DESCRIPTION OF THE TASK:
Please copy the data exactly as it stands, minus the images.

DATASET CONTENT:
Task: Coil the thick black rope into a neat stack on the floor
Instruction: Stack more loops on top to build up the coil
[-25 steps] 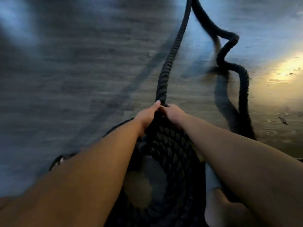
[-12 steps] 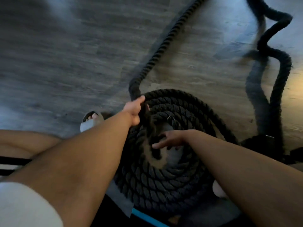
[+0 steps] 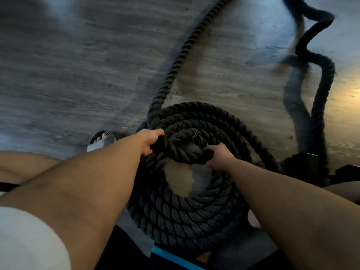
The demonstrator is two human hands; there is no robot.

RESPONSE BELOW:
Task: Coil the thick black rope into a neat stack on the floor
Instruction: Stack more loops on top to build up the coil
[-25 steps] 
[-12 steps] 
[+0 steps] 
The demonstrator is two human hands; there is no robot.

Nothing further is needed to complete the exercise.